Volvieron. El primo, más alegre y jovial, inclinándose al oído de Fernando, iba mostrando y nombrándole al mismo tiempo la gente que pasaba en coche. Aristócratas viejos con aspecto humilde y encogido, nobles de nuevo cuño estirados y petulantes, senadores, diputados, bolsistas. Todos, en sus coches, que se apretaban en las filas del paseo, sintiendo el placer de verse, de saludarse, de espiarse, casi todos aguijoneados por las tristezas de la envidia y las sordideces de una vida superficialmente fastuosa e íntimamente miserable y pobre.

Y seguían las historias, que no terminaban nunca, y los apodos que trascendían a romanticismo trasnochado: La Bestia Hermosa, la Judía Verde, la Preciosa Ridícula, el Lirio del Valle, y seguían las murmuraciones. A una muchacha no le gustaban los chicos; tres jovencitos que iban en un coche eran los tiones que cambiaban las queridas, las mujeres más elegantes y hermosas de Madrid.

—Esta sociedad aristocrática —dijo sentenciosamente el primo filósofo— está muy bien organizada. Es la única que tiene buen sentido y buen gusto. Los maridos andan golfeando con una y otra, de acá para allá, de casa de Lucía a casa de Mercedes, y de esta a casa de Marta. Las pobrecitas de las mujeres se quedan abandonadas, y se las ve vacilar durante mucho tiempo y pasear con los ojos tristes. Hasta que un día se deciden, y hacen bien, toman un queridito, y a vivir alegremente.
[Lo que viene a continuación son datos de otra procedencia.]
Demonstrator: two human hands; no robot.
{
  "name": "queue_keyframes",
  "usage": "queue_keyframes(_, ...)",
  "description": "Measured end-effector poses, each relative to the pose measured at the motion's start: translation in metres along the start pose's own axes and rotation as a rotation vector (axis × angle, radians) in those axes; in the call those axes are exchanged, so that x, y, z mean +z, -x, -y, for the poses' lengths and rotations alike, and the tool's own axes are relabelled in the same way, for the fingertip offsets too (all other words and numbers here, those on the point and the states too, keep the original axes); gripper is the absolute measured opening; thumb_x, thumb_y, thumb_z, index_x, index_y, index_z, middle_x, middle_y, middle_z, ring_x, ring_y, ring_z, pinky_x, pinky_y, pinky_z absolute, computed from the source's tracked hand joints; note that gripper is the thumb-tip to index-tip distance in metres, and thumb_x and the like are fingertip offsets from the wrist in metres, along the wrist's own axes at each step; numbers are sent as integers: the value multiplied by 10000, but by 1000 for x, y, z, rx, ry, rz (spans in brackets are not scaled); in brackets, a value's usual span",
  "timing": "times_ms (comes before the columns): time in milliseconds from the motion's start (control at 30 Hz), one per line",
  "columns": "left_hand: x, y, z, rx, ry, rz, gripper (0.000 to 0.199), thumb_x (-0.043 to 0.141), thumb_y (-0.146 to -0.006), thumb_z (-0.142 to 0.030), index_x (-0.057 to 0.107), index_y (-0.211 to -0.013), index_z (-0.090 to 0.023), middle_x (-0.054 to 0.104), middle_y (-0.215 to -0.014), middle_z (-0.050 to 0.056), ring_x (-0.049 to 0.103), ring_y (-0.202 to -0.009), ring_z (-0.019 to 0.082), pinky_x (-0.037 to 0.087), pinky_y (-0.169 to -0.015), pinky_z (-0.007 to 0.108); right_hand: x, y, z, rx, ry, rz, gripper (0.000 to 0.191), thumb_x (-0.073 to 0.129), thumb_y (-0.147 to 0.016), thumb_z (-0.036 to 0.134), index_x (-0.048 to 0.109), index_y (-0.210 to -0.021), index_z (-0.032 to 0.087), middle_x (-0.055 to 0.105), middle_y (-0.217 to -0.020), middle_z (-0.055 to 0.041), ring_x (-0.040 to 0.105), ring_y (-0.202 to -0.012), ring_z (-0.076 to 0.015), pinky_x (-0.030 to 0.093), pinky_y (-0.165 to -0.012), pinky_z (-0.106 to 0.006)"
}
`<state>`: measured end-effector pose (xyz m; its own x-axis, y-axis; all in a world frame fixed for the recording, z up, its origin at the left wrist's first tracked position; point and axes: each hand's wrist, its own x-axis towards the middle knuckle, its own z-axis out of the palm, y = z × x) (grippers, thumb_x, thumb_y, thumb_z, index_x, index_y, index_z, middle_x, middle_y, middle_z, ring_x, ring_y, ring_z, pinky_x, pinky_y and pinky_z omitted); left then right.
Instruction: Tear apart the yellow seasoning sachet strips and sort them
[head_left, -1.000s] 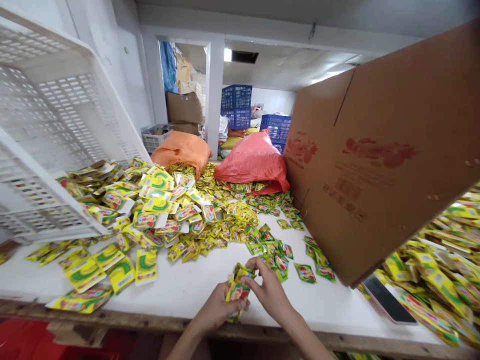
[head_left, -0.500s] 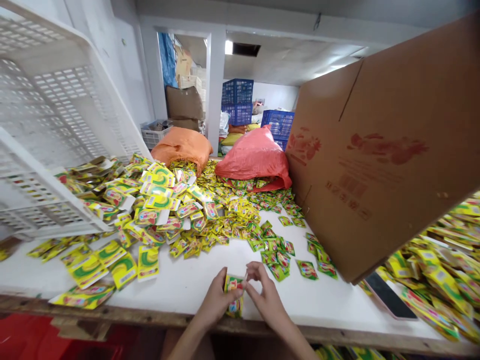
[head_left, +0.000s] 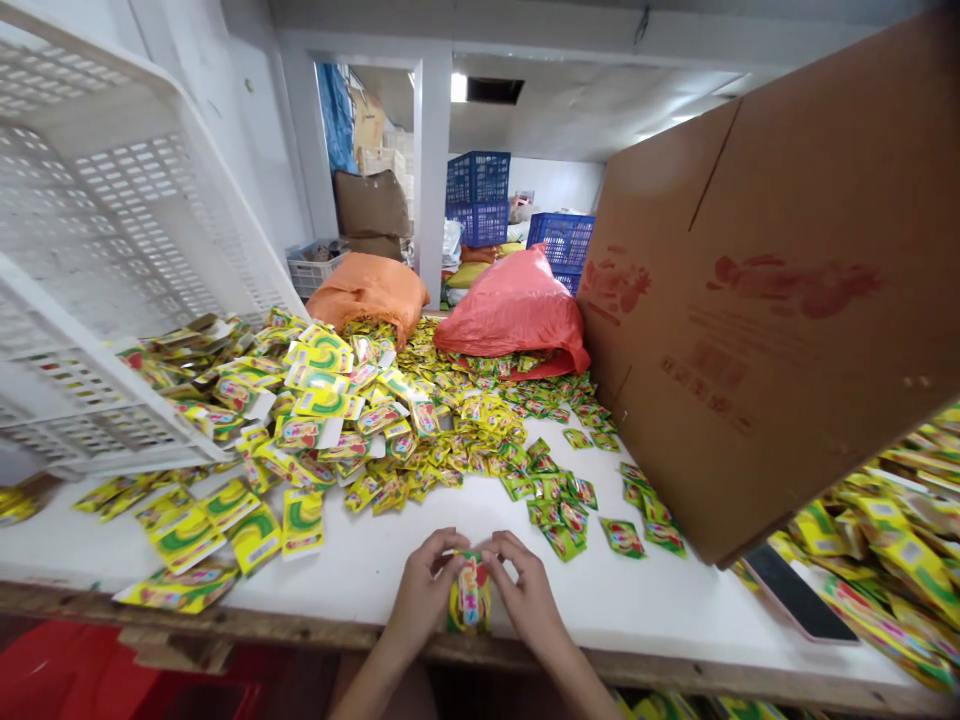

Al entrar en la calle Mayor, los dos primos saludaban a dos muchachas y a una señora que pasaron en un coche.

—El padre de estas —dijo el primo filósofo— es un católico furibundo. Es de los que van a los jubileos con cirio; en cambio, las chicas andan de teatrucho en teatrucho, escotadas, riéndose y charlando con sus amigos. Es una sociedad muy amable esta madrileña.

—Ya te habrás fijado en el aspecto místico que tiene la mayor de las hermanas —dijo el primo jovial—. Dicen que tiene ese aspecto tan espiritual desde que se acostaba con un obispo.

Llegaron a la calle del Sacramento y subieron a casa.

En el despacho se seguía hablando de la cuestión del aceite; en la sala se comentaban en voz baja los escándalos de la Nini; los criados andaban alborotados por si los despedían o no de la casa, y, mientras tanto, el tío-abuelo solo, bien solo, sin que nadie le molestara con gritos y lamentos, ni otras tonterías por el estilo, se pudría tranquilamente en su ataúd, y de su cara gruesa, carnosa, abultada, no se veía a través del cristal más que una mezcla de sangre rojiza y negra, y en las narices y en la boca algunos puntos blancos de pus.